WeCare Foundation’s Recommendations
WeCare Foundation’s recommendations are designed for states, international organisations, prosecutors, donor governments, and civil society partners. They are intentionally practical. The question is not whether the Yazidi genocide should be remembered, but how the existing record can be converted into justice, protection, and repair.
On jurisdiction, WeCare Foundation recommends that states begin formal consultations on an international or hybrid tribunal for ISIL crimes, including genocide and sexual slavery against Yazidi women and girls.
On domestic law, WeCare Foundation recommends support for Iraqi legal reform to incorporate genocide, crimes against humanity, and war crimes into domestic law with fair-trial safeguards.
On evidence, WeCare Foundation recommends that UNITAD-related evidence be preserved securely and that clear access pathways be created for credible prosecutions and survivor representatives.
On survivors, WeCare Foundation recommends the adoption of trauma-informed witness procedures, anonymity protections, psychosocial support, and survivor legal representation across all proceedings.
On missing persons, WeCare Foundation recommends the funding of a dedicated missing Yazidis mechanism with forensic, tracing, DNA, and child-protection capacity.
On reparations, WeCare Foundation recommends strengthening implementation of the Yazidi Survivors Law and exploring an international reparations fund for survivors of ISIL crimes.
These recommendations should be read together. A tribunal without survivor protection would be incomplete. Reparations without legal recognition would be insufficient. Evidence preservation without prosecutions would fail survivors. Domestic reform without resources would remain symbolic.
Conclusion
The Yazidi genocide is one of the clearest modern tests of whether international criminal law can move from recognition to enforcement. The facts have been documented. The legal categories are available. Survivors have testified. Evidence has been gathered. Yet justice remains partial, slow, and structurally fragmented.
WeCare Foundation’s conclusion is that the international community has entered the second stage of failure. The first failure was the inability to prevent the genocide. The second is the risk of allowing the documented record to remain without a systematic court capable of delivering accountability at scale. That second failure is still preventable.
Justice for Yazidi women requires more than memory. It requires a prosecutorial strategy, survivor protection, domestic legal reform, an international or hybrid tribunal, a missing-persons mechanism, and reparations that survivors can actually access. WeCare Foundation will continue to place these demands at the centre of its human rights work.

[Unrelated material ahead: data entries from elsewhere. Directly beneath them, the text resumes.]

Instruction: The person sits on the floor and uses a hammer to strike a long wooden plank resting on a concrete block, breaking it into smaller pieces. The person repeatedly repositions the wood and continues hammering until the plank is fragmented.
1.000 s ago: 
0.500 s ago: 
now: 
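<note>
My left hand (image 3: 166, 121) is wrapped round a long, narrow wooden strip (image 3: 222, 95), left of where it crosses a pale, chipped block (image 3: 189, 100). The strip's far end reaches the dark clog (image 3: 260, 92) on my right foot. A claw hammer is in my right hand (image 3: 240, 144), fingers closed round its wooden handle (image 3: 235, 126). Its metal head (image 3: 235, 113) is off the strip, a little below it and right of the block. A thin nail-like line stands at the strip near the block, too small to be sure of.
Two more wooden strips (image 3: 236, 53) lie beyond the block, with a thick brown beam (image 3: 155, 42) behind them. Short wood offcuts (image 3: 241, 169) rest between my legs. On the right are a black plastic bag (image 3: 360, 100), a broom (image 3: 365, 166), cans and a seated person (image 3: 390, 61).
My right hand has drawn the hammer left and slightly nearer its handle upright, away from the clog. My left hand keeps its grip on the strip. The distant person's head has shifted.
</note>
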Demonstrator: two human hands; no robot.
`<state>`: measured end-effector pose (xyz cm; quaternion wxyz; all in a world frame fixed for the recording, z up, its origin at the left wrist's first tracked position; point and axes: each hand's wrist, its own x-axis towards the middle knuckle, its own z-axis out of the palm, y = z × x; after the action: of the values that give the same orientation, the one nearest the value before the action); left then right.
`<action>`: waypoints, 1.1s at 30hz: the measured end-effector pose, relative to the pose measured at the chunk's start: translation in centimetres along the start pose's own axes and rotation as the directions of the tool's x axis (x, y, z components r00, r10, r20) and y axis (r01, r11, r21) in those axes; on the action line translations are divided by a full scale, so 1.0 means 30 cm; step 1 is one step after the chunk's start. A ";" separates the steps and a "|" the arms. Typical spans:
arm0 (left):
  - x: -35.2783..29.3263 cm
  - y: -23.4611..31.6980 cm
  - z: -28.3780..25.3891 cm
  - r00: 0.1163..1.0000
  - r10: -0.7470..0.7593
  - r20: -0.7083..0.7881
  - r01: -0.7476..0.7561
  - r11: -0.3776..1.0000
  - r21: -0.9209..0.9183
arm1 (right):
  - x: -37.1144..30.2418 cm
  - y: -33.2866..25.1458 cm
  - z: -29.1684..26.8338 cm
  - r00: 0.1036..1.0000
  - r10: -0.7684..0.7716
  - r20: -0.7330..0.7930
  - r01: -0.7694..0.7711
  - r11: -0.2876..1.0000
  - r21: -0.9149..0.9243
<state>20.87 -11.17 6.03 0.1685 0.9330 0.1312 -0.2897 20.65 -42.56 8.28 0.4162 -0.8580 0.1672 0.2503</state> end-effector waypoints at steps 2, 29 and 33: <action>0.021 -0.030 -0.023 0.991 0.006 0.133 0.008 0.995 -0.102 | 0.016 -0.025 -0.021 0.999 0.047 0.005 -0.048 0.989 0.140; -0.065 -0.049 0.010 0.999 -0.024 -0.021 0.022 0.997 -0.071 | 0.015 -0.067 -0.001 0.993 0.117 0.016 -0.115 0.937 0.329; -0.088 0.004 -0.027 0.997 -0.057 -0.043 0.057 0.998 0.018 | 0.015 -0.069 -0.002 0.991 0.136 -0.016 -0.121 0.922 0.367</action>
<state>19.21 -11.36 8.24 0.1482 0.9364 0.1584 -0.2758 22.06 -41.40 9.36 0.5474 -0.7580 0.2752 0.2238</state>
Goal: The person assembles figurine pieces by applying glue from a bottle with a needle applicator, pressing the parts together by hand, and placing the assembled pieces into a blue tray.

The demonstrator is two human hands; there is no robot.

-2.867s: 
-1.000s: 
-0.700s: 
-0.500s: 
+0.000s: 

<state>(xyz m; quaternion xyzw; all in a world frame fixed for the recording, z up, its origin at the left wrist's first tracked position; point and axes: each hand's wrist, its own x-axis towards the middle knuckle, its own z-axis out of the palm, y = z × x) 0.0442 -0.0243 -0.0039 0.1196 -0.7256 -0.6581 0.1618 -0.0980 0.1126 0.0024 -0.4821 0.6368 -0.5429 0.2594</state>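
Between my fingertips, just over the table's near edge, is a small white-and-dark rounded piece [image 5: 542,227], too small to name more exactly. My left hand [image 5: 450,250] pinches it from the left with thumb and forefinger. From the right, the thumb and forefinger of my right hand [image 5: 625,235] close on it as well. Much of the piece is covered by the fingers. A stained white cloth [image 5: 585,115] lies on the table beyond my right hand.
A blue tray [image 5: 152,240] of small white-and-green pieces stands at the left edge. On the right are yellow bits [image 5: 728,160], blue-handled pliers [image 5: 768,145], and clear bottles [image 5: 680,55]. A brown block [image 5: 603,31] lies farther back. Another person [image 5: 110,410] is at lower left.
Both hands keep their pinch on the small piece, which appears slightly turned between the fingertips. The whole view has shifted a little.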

Selected linked sources and reference organisations include the UN Commission of Inquiry report, the OHCHR press release, UN Security Council Resolution 2379, the UNITAD conclusion statement, the Rome Statute, the Genocide Convention, ICC States Parties, the Yazidi Survivors Law background, the UNODC case law summary, the Yazda missing Yazidis report, the Save the Children missing children update, and the UK Security Council statement on UNITAD.
This report synthesises WeCare Foundation’s research on Yazidi accountability with publicly available legal and institutional sources. External organisations are identified as interview partners, institutional mechanisms, or reference organisations unless a formal partnership is separately confirmed.